## What is required
Determine how many lines of the listing below hold the string "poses", then state that number alone.

──────

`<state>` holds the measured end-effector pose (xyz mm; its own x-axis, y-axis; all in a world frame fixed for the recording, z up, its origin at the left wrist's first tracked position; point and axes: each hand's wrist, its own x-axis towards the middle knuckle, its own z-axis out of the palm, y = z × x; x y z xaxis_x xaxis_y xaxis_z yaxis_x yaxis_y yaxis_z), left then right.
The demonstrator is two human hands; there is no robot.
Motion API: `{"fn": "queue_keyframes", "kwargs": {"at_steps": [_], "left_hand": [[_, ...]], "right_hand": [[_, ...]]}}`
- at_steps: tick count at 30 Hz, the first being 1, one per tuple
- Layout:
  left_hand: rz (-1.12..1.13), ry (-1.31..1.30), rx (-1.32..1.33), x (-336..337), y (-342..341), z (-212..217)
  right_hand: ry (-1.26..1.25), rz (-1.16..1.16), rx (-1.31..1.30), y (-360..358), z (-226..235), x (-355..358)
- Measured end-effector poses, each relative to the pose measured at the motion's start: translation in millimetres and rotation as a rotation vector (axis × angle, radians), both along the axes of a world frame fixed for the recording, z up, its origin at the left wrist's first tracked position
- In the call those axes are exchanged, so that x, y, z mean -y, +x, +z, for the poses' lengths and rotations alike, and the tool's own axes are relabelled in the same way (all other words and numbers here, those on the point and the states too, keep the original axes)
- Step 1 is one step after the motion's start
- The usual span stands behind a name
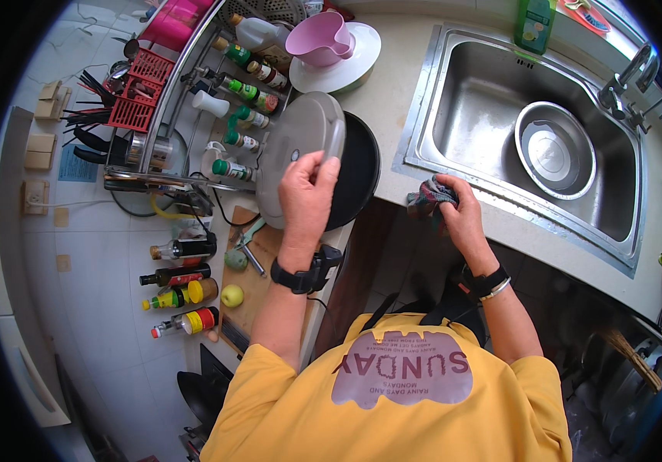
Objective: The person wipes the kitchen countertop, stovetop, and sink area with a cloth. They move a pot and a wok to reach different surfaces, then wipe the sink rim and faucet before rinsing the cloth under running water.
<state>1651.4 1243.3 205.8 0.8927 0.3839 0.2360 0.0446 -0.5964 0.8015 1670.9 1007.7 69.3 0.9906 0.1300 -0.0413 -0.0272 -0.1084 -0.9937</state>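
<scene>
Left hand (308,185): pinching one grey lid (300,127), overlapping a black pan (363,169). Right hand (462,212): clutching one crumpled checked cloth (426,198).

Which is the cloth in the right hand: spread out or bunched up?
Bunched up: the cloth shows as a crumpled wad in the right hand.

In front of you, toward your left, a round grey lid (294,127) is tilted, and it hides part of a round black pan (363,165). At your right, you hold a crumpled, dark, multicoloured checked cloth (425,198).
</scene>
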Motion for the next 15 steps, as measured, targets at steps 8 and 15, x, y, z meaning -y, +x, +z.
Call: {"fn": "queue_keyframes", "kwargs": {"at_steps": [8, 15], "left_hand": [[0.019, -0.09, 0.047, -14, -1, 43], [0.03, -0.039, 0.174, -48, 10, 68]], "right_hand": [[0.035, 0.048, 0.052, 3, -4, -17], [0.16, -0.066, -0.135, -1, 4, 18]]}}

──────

## Worked solution
2